TASK ITEM: The reply should hold only the lines below beginning at the one with "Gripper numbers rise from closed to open" and ending at the one with "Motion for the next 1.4", copied exactly, with every picture left out.

MATERIAL SUPPLIED:
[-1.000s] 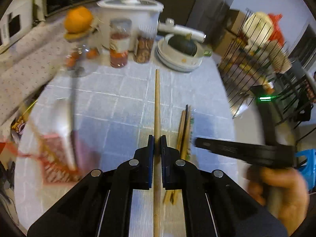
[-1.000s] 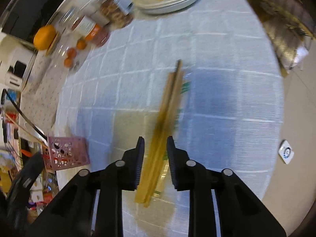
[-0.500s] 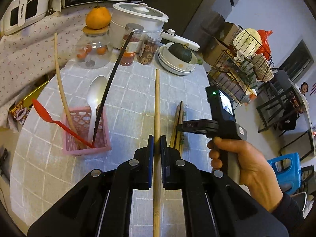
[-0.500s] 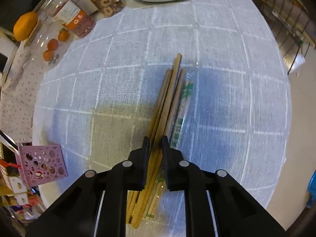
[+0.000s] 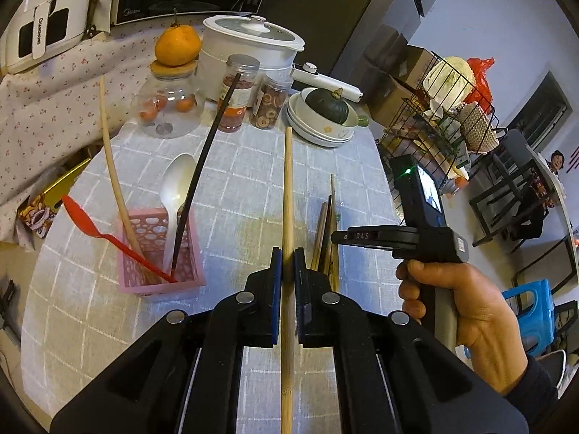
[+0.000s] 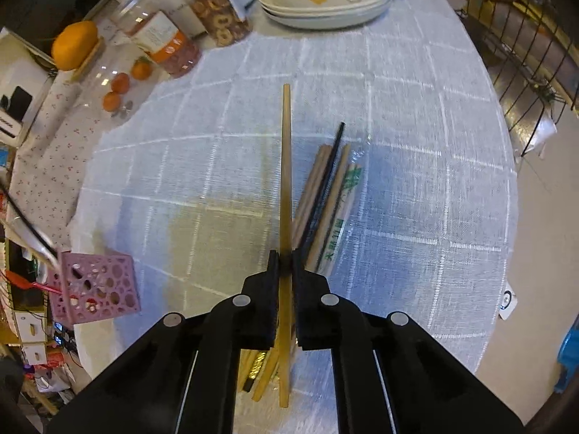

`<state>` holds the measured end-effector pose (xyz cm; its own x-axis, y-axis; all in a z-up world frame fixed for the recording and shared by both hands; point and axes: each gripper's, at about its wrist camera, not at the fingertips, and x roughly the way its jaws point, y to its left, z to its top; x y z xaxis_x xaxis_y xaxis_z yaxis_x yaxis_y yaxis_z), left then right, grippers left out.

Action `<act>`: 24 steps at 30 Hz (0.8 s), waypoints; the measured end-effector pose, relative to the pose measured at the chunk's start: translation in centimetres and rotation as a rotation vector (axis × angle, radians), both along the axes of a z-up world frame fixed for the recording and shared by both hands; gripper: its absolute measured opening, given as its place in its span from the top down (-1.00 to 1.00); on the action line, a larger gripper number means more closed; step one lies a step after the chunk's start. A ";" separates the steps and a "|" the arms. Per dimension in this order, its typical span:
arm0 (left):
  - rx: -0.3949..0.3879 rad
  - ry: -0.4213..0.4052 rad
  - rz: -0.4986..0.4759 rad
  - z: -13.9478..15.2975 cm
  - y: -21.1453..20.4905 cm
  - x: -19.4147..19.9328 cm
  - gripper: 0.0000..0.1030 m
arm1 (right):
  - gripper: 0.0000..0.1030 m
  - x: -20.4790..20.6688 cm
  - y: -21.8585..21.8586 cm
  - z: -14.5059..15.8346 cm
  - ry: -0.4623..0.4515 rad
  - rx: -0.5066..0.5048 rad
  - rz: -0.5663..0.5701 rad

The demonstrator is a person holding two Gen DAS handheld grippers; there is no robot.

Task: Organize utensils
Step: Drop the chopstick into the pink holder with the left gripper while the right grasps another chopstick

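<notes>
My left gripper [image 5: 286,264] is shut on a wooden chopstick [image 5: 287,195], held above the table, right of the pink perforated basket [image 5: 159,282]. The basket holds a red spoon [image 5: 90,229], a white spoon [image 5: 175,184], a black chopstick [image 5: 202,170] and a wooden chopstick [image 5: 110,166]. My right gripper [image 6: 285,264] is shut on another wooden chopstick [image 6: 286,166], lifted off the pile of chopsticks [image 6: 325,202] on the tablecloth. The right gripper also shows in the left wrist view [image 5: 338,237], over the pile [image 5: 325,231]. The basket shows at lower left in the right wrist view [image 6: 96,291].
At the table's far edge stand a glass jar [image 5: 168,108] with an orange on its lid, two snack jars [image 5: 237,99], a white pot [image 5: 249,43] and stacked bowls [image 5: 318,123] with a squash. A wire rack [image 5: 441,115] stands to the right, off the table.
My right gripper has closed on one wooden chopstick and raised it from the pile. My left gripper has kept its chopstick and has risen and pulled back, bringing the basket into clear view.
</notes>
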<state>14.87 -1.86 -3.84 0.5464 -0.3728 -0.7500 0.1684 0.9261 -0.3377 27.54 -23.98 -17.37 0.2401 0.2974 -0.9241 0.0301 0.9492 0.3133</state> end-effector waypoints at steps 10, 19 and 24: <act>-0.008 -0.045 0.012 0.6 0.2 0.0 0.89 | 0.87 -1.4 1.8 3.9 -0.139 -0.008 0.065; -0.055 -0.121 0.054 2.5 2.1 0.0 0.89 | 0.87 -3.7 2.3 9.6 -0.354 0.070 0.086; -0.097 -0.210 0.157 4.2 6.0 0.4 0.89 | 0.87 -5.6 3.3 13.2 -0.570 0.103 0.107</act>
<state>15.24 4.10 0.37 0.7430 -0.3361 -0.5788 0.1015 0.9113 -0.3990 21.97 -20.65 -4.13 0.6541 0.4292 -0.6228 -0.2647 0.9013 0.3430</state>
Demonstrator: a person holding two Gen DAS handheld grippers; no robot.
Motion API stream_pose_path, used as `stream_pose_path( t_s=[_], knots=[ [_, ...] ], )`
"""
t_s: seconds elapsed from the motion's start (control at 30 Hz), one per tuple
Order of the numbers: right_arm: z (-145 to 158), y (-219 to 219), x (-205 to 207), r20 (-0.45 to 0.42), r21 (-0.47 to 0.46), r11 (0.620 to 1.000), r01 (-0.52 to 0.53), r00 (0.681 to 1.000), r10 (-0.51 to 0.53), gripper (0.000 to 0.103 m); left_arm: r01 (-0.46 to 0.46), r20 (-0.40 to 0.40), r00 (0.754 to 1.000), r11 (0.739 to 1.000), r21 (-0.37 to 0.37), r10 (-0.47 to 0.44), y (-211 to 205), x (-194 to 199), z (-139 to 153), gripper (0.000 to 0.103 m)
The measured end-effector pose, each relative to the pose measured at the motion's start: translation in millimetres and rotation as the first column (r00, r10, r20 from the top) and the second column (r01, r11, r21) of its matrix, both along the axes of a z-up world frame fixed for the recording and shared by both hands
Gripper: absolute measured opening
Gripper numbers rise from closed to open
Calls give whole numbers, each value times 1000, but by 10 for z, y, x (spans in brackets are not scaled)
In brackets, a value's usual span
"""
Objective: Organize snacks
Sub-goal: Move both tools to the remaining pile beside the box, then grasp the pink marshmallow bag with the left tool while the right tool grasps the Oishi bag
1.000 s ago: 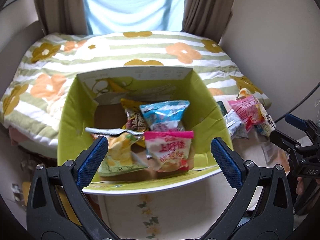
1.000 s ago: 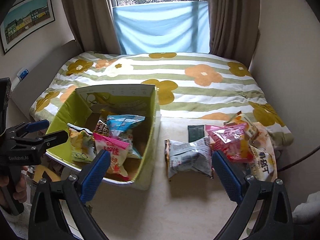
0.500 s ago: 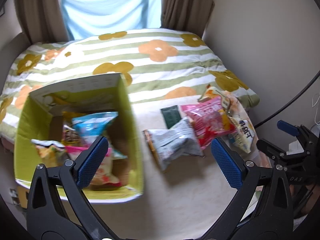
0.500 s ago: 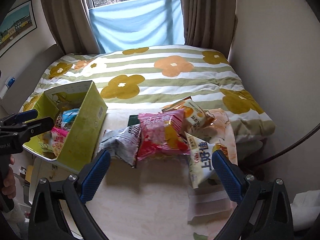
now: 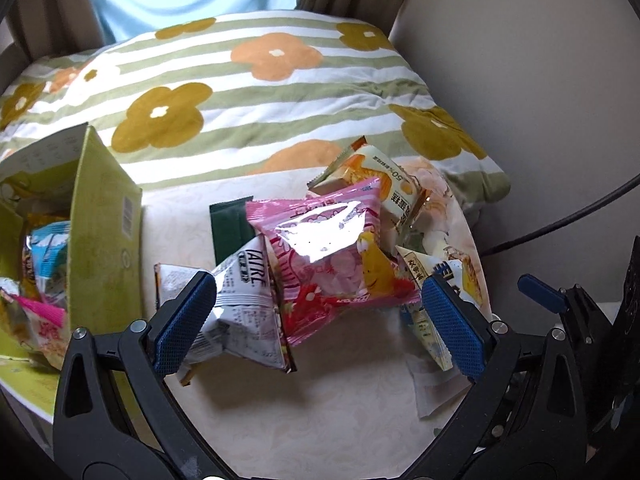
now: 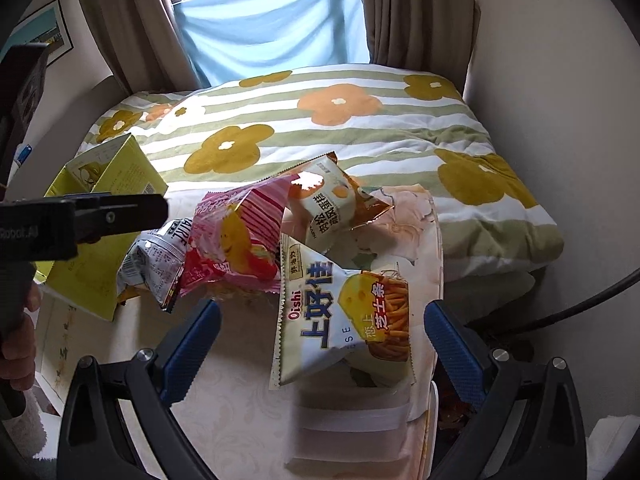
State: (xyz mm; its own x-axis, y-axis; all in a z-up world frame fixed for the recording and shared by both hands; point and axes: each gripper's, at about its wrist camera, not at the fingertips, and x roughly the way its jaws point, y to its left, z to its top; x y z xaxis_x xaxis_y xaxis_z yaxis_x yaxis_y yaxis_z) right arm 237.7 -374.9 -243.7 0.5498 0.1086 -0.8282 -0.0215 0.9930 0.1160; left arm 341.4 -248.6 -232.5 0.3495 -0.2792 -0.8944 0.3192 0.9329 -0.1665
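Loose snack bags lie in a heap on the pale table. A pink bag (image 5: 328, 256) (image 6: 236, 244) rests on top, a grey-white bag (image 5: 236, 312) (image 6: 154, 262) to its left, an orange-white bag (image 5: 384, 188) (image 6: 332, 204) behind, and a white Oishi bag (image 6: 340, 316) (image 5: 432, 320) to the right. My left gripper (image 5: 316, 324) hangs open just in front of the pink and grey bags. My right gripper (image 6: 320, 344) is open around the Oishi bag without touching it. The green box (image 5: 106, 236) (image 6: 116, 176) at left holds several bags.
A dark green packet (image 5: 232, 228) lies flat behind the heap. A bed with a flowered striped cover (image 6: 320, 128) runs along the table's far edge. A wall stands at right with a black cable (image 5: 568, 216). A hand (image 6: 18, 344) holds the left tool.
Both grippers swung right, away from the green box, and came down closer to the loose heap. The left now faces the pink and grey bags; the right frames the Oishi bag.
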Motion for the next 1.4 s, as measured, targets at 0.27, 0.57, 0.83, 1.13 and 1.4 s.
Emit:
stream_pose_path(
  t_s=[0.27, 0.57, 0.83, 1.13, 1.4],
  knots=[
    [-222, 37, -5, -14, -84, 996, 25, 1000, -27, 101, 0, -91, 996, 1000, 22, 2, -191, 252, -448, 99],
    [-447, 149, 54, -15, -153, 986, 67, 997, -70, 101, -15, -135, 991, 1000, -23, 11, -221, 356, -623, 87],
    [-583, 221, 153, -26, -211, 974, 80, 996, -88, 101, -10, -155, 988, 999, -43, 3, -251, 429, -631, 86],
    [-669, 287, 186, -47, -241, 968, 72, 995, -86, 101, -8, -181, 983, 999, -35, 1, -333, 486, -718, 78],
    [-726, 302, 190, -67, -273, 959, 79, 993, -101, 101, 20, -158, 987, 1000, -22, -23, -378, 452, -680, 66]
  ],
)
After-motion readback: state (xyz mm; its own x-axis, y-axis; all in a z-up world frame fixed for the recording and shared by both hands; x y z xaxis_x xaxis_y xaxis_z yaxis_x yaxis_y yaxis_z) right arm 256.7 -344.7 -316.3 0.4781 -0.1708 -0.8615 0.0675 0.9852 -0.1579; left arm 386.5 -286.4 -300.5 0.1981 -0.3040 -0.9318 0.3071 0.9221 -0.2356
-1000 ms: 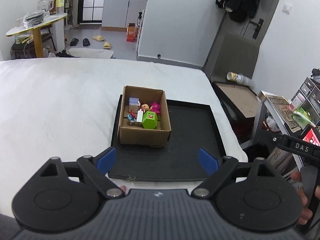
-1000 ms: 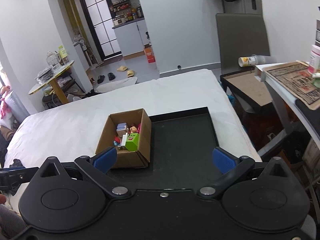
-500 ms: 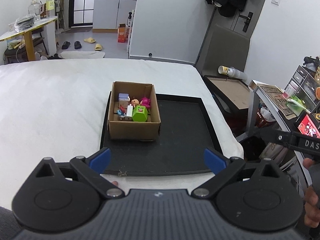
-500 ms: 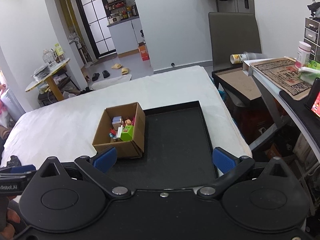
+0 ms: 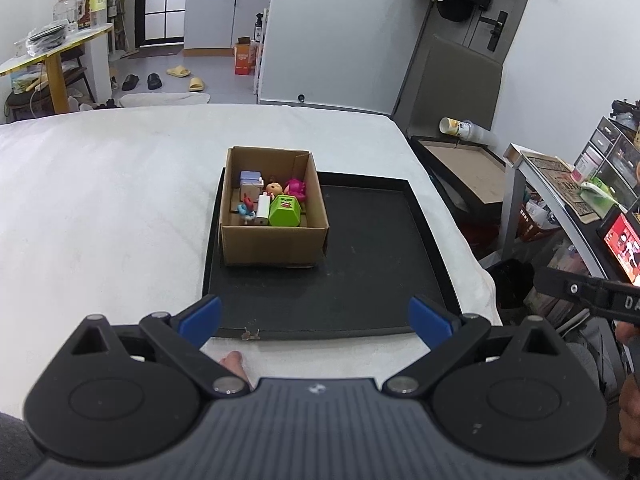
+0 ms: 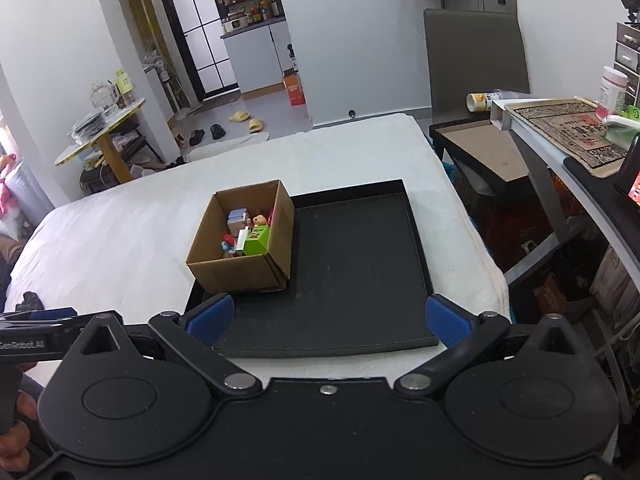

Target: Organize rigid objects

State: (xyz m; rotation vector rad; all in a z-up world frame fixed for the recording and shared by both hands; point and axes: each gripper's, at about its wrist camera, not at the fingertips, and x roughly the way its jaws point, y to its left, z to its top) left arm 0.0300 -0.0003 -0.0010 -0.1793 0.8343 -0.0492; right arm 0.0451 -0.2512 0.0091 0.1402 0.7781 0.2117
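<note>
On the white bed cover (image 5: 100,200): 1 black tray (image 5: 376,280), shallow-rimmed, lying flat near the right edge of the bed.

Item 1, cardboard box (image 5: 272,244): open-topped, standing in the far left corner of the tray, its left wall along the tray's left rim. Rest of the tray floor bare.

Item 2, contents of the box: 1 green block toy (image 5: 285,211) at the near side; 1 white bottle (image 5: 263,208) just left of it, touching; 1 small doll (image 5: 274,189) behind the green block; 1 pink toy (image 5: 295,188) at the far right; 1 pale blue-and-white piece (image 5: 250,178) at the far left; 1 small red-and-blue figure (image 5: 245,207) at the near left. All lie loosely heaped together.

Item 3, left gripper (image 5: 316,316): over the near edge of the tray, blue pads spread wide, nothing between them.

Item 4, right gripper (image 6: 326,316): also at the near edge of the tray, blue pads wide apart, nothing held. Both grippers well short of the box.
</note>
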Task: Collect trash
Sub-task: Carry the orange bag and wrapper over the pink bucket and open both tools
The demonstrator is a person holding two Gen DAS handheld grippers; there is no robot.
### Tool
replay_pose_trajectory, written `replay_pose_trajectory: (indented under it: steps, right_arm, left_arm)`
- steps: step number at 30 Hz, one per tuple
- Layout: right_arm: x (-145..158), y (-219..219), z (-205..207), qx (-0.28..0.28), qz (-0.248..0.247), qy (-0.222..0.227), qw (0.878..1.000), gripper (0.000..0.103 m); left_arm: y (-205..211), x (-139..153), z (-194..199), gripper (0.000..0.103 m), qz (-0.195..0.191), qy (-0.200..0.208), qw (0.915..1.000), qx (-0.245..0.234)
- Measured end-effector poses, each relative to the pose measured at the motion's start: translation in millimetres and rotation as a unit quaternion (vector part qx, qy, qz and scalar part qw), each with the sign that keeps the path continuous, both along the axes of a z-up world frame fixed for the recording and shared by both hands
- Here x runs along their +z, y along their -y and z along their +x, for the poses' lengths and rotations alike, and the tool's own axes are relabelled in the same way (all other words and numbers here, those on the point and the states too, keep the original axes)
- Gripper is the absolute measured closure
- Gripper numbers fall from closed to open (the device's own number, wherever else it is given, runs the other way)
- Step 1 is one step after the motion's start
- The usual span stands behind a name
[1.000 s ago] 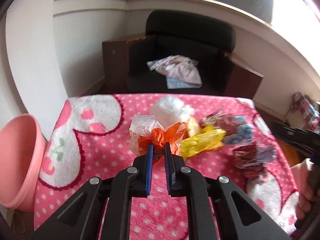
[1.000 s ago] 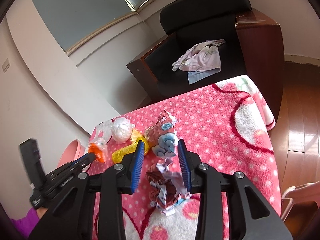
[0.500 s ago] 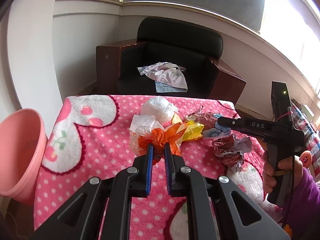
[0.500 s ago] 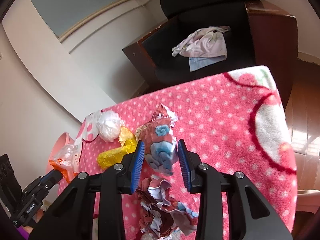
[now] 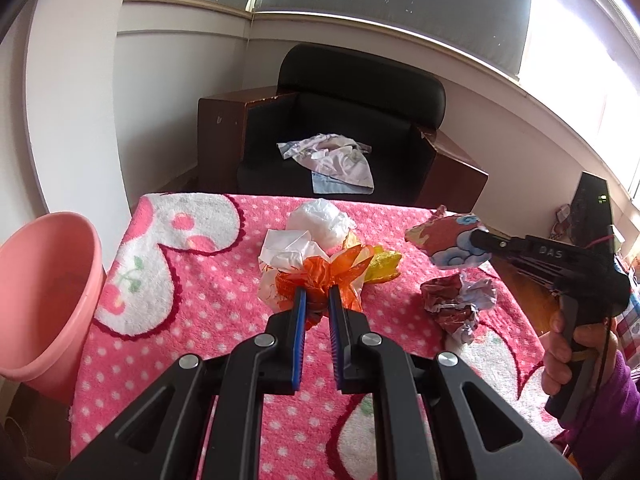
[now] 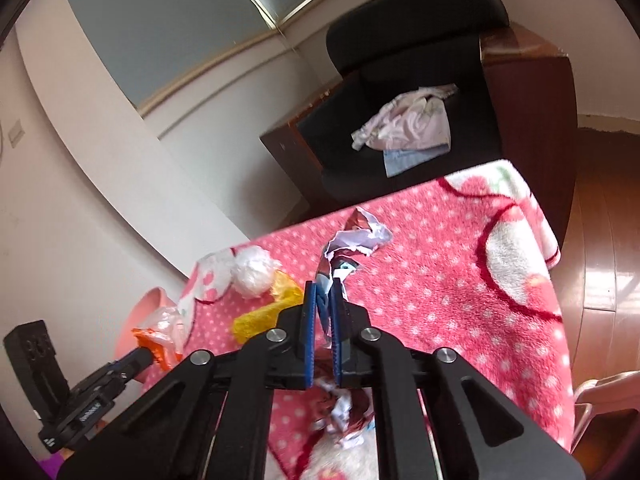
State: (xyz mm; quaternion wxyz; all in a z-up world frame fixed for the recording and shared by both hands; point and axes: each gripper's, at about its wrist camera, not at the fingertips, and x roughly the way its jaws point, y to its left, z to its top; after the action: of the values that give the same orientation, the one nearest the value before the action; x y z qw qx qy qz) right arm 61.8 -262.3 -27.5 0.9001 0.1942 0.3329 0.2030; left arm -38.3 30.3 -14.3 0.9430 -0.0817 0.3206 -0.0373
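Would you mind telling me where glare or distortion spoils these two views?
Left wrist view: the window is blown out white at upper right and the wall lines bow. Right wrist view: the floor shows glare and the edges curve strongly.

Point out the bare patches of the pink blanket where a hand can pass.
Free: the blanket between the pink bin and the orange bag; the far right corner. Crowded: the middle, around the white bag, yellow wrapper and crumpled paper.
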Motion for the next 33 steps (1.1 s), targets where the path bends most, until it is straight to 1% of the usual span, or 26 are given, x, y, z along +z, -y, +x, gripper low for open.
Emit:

EXPECTED OUTPUT:
Gripper numbers rise from closed to open
Calls give whole numbers, each value times 1000, but by 10 for z, y, x (spans in brackets are not scaled)
In brackets, a value's usual span
"""
Objective: Organize snacks
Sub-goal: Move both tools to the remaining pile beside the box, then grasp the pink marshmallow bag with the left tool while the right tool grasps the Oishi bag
1.000 s ago: 
1.000 s ago: 
0.500 s ago: 
0.500 s ago: 
now: 
now: 
State: (xyz mm; its own x-axis, y-axis; all in a z-up world frame fixed for the recording and shared by both hands; point and axes: each gripper's, at about its wrist camera, not at the fingertips, and x roughly the way its jaws point, y to its left, z to its top; x y z xaxis_x xaxis_y xaxis_z yaxis_x yaxis_y yaxis_z) right arm 237.7 -374.9 -243.7 0.5498 0.1086 -0.8282 -0.0215 0.9930 0.1160; left arm 341.4 -248.6 -232.5 0.3495 -0.2792 -0.8944 0.3192 0.9329 -0.1665
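Loose snack bags lie in a heap on the pale table. A pink bag (image 5: 328, 256) (image 6: 236, 244) rests on top, a grey-white bag (image 5: 236, 312) (image 6: 154, 262) to its left, an orange-white bag (image 5: 384, 188) (image 6: 332, 204) behind, and a white Oishi bag (image 6: 340, 316) (image 5: 432, 320) to the right. My left gripper (image 5: 316, 324) hangs open just in front of the pink and grey bags. My right gripper (image 6: 320, 344) is open around the Oishi bag without touching it. The green box (image 5: 106, 236) (image 6: 116, 176) at left holds several bags.
A dark green packet (image 5: 232, 228) lies flat behind the heap. A bed with a flowered striped cover (image 6: 320, 128) runs along the table's far edge. A wall stands at right with a black cable (image 5: 568, 216). A hand (image 6: 18, 344) holds the left tool.
Both grippers swung right, away from the green box, and came down closer to the loose heap. The left now faces the pink and grey bags; the right frames the Oishi bag.
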Motion for the next 1.4 s, as measured, targets at 0.27, 0.57, 0.83, 1.13 and 1.4 s.

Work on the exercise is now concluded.